Added lots of unit tests.

DocGarbanzo · 2020-02-09T16:19:31Z

Hi Rahul,
I've checked out your code and ran a training on my tubs after conversion. This is working well and I see the current tub really is bit of a hacky concept with a lot of files and logic between data entries and file names.
Training seems to be running at the same speed as with the old tub - you don't expect any performance gains there, right? Performance gains mostly come from deletion operations where you simply mark entries as deleted instead of physically removing them.
The structure of the files in the new tub with Catalog and Manifest files doesn't become much simpler though in the new design, even if this is well engineered. In the end the tub is just a database and I was wondering if it is worth doing all of these improvements instead of just storing the data into a pandas DataFrame and saving this as hdf5 which pandas supports. Appending single rows to DataFrames doesn't seem to be very efficient, but appending lists of say of 1000 (like your catalog size) dictionaries should be fast. And adding a single column of 0/1 or True/False for valid/to-delete rows. All of this is probably much easier than your code change, but maybe you tried this and didn't find it working well?

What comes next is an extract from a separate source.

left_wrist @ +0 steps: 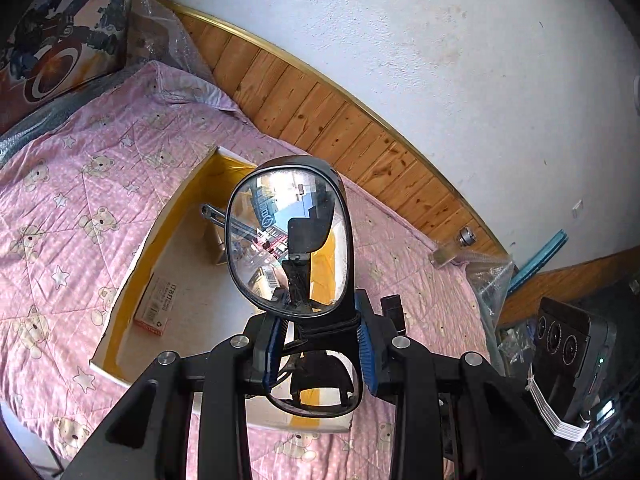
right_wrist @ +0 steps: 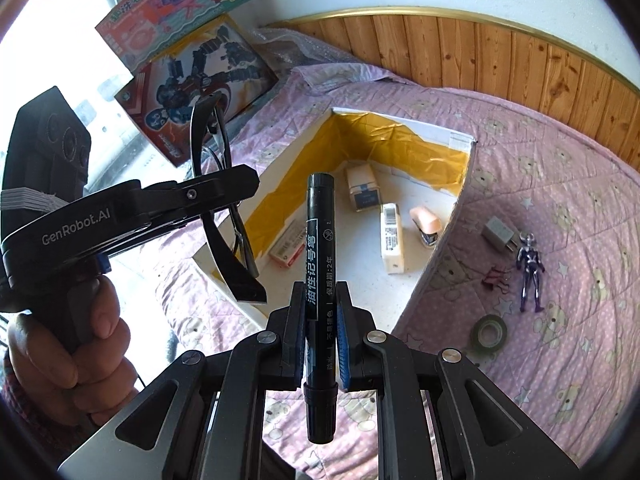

tikurahul · 2020-02-09T17:20:48Z

Thanks for testing it out.

The huge gains are when you use the new datastore to collect data for training. Writes are between 5-10x faster which makes a huge difference if you want to push faster frame-rates.

We stopped using Pandas some time ago. We were using a modified pipeline. This training script has multiple processes disabled but you can get huge benefits by turning it on. The underlying store and sequences are multi process safe.

Also it’s now super easy to add preprocessing steps without affecting the rest of the pipeline (which is very important) to build stable models.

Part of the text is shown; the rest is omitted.